Worldwide factory revenue for the high performance computing (HPC) technical server market increased by 7.7 percent year-over-year in 2012 to a record $11.1 billion, up from $10.3 billion in 2011, according to research firm IDC.
The 2012 results exceeded IDC’s forecast of 7.1 percent year-over-year revenue growth.
IBM led all vendors with a 32-percent share of overall factory revenue, closely followed by HP with a 30.8-percent share. Dell once again was a strong third-place finisher, capturing 13.5 percent of worldwide technical server revenue.
Unit shipments in 2012 declined 6.8 percent year-over-year as average-selling prices grew, reflecting the continued shift to large system sales.
The brightest spot continued to be the high-end supercomputers segment for HPC systems, which sell for $500,000 and up.
Revenue in this segment jumped 29.3 percent over 2011 to $5.6 billion. The supercomputing segment accounted for 50.9 percent of total technical server revenue for 2012.
A major component of this year’s growth came from very large systems sold by Fujitsu, IBM, HP, and Cray. A single Fujitsu supercomputer, the “K” system installed at Japan’s RIKEN, accounted for more than $500 million of the total.
Growth in the divisional segment ($250,000 to $499,000 price band) dipped 2.2 percent from 2011 to finish 2012 at $1.2 billion. This segment captured 10.9 percent of the total revenue for 2012.
After posting a record $3.5 billion year in 2011, the departmental segment ($100,000 – $250,000 price band) eased back in 2012 to $3.0 billion, still topping the 2009 mid-recession low point of $2.8 billion.
The 2012 figure accounted for 27 percent of all technical server revenue, greater than the combined 2012 totals (22.1 percent) for the divisional and workgroup segments.
The workgroup segment (sub-$100,000 price band) modestly rebounded in 2012 to $1.24 billion, a 1.2 percent gain over the 2011 revenue total but still far from the 2008 figure of $2.5 billion.
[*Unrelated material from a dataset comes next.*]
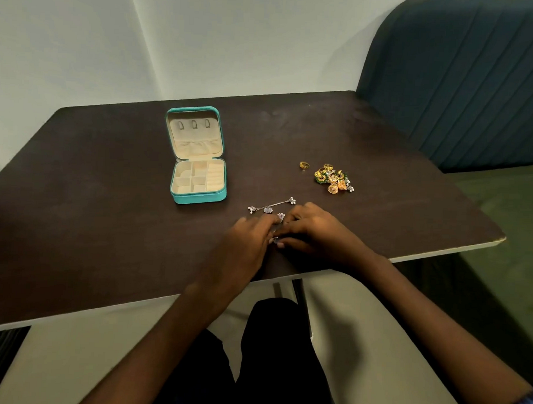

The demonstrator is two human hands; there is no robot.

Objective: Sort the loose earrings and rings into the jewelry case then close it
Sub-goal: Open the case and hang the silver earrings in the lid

Workgroup revenue was hit especially hard by the global economic recession, as buyers delayed or canceled some planned acquisitions in this segment that is characterized by purchases based on shorter sales cycles and more discretionary spending.
Workgroup revenue has also been dampened a bit by the tendency of workgroups within some organizations to pool their HPC budgets to purchase larger, non-workgroup HPC systems that are centrally managed and shared.
Despite these factors, IDC believes that workgroup revenue will continue to rebound slowly.
“HPC technical servers, especially Supercomputers, have been closely linked not only to scientific advances but also to industrial innovation and economic competitiveness. For this reason, nations and regions across the world are increasing their investments in supercomputing even in today’s challenging economic conditions,” said Earl Joseph, program vice president for technical computing at IDC.
Steve Conway, research vice president for technical computing at IDC, added that “2012 was an exceptionally strong revenue year for the high-end Supercomputers segment, which grew 29.3 percent year over year. IDC does not expect the high end of the market to continue growing at a pace this swift.”
IDC forecasts that the overall HPC technical server market will experience a healthy 7.3 percent compound annual growth rate (CAGR) over the 2011?2016 forecast period, reaching revenues of more than $14 billion by 2015.